Trend/Reversal - in which absolutely all zones are displayed;
Trend - which displays only those zones that have passed the filter in the direction of the current trend;
Opening a position with a market order when a zone of interest appears is not part of the strategy's logic, as it increases the commission and limits the trading potential. However, if you understand the market context, then such an entry with a market order can be realized.

In cases when the candle that formed the zone is quite volatile and has a large spread, it is permissible to place a limit order for 50% of this zone.

Examples of using a trading strategy

As we wrote earlier, each Japanese candlestick drawn is an independent zone that can be worked with without additional conditions and understanding of the context. The MI Zone appears under certain conditions, when the second candlestick closes after the zone itself. After that, you can place a limit order at the high/low of this zone (depending on the direction) + a protective stop order on the opposite side of the zone.

  • Simple Limit Entry in Trend/Reverse Mode:


  • Simple Limit Entry in Trend Mode:


  • Retest Limit Entry in Trend/Reverse Mode:


  • Mirror Retest Limit Entry in Trend/Reverse Mode:


Risk management strategy

Fixing positions is recommended when the RR reaches 1:3 to 1:5. It is also possible to split a position, the second part of which will be fixed at more global levels.

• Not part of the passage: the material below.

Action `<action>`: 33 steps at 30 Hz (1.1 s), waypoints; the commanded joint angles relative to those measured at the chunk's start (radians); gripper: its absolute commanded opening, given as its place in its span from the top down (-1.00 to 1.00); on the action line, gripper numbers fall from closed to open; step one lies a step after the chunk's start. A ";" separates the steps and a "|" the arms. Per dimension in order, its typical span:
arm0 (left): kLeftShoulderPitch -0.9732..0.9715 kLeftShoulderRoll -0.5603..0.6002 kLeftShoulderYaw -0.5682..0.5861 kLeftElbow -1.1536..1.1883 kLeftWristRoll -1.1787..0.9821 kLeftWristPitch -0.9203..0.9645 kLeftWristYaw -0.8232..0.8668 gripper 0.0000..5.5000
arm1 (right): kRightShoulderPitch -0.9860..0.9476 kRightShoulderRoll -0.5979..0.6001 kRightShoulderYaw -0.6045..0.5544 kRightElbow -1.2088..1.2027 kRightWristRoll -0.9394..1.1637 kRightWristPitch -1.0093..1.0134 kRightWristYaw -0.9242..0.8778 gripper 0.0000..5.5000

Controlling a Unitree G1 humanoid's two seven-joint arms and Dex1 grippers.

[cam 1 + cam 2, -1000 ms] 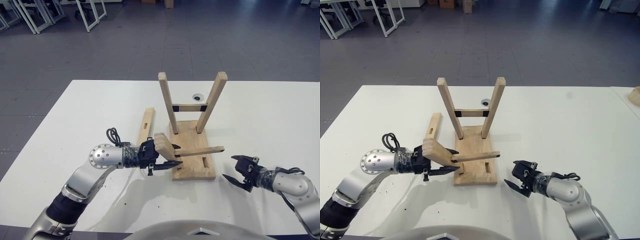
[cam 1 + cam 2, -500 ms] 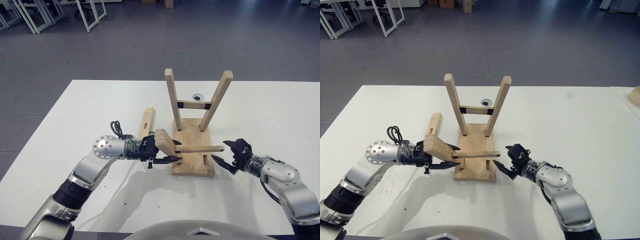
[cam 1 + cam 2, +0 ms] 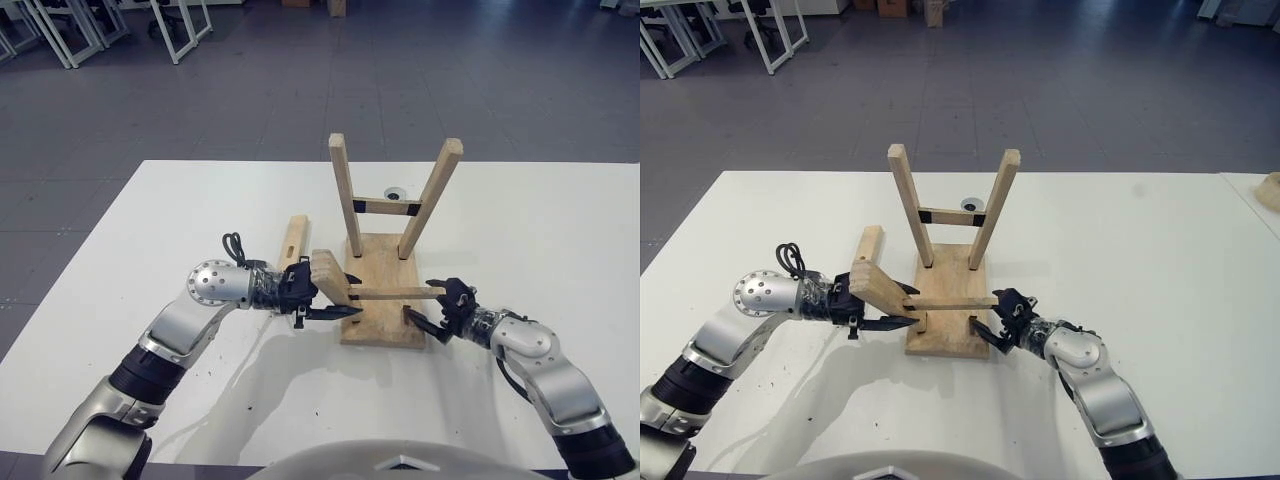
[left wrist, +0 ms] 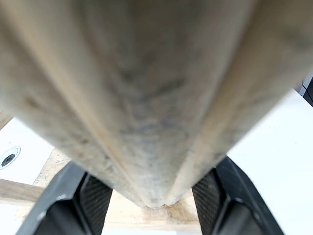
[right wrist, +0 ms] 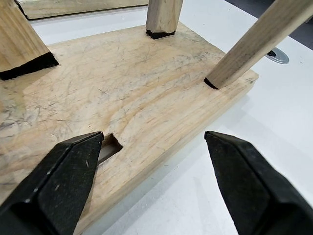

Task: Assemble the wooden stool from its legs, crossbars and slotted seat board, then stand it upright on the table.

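The slotted seat board lies flat on the white table. Two legs stand in its far end, joined by a crossbar. My left gripper is shut on a third leg, tilted over the board's near left corner. A crossbar fixed to this leg reaches right across the board. My right gripper is open at the board's near right corner, just by that crossbar's free end. In the right wrist view its fingers straddle the board's edge near an empty slot.
A fourth leg lies loose on the table left of the board. A round cable grommet sits in the tabletop behind the standing legs. Bare tabletop stretches to both sides and in front.
My right gripper has moved left and forward from the near right of the table up to the board's corner. The left gripper has shifted the held leg and crossbar slightly farther over the board.
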 commanded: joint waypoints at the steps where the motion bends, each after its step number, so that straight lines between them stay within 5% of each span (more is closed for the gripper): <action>1: 0.114 0.070 -0.081 0.146 0.180 0.140 0.001 -0.01 | 0.026 -0.005 0.026 -0.025 -0.012 0.053 -0.004 -0.40; 8: 0.137 0.066 0.002 0.089 0.159 0.233 0.019 -0.46 | 0.039 0.008 0.034 -0.044 -0.016 0.075 -0.033 -0.40; 14: 0.221 -0.015 0.262 -0.163 -0.012 0.474 0.247 -0.82 | 0.060 0.023 0.021 -0.040 -0.010 0.067 -0.067 -0.40; 19: 0.239 -0.215 0.411 -0.294 -0.011 0.712 0.654 -0.82 | 0.070 0.030 -0.007 -0.038 -0.005 0.067 -0.089 -0.40; 24: 0.253 -0.497 0.427 -0.319 0.067 0.849 1.026 -0.82 | 0.058 0.107 -0.083 -0.087 0.083 0.145 -0.133 -0.40; 33: 0.330 -0.539 0.433 -0.226 0.168 0.872 1.104 -0.82 | 0.022 0.132 -0.107 -0.153 0.119 0.192 -0.164 -0.40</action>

In the above examples, position fixation is shown exclusively at global levels. In real trading, we recommend closing part of the position when local levels are reached.

Also, when RR 1:1 is reached, it is recommended to move the stop loss to breakeven.

Conclusion

It is important to understand that this logic can have different meanings depending on the financial instrument used. Therefore, we recommend performing a basic backtest of the methods of use and risk management parameters before using the indicator directly.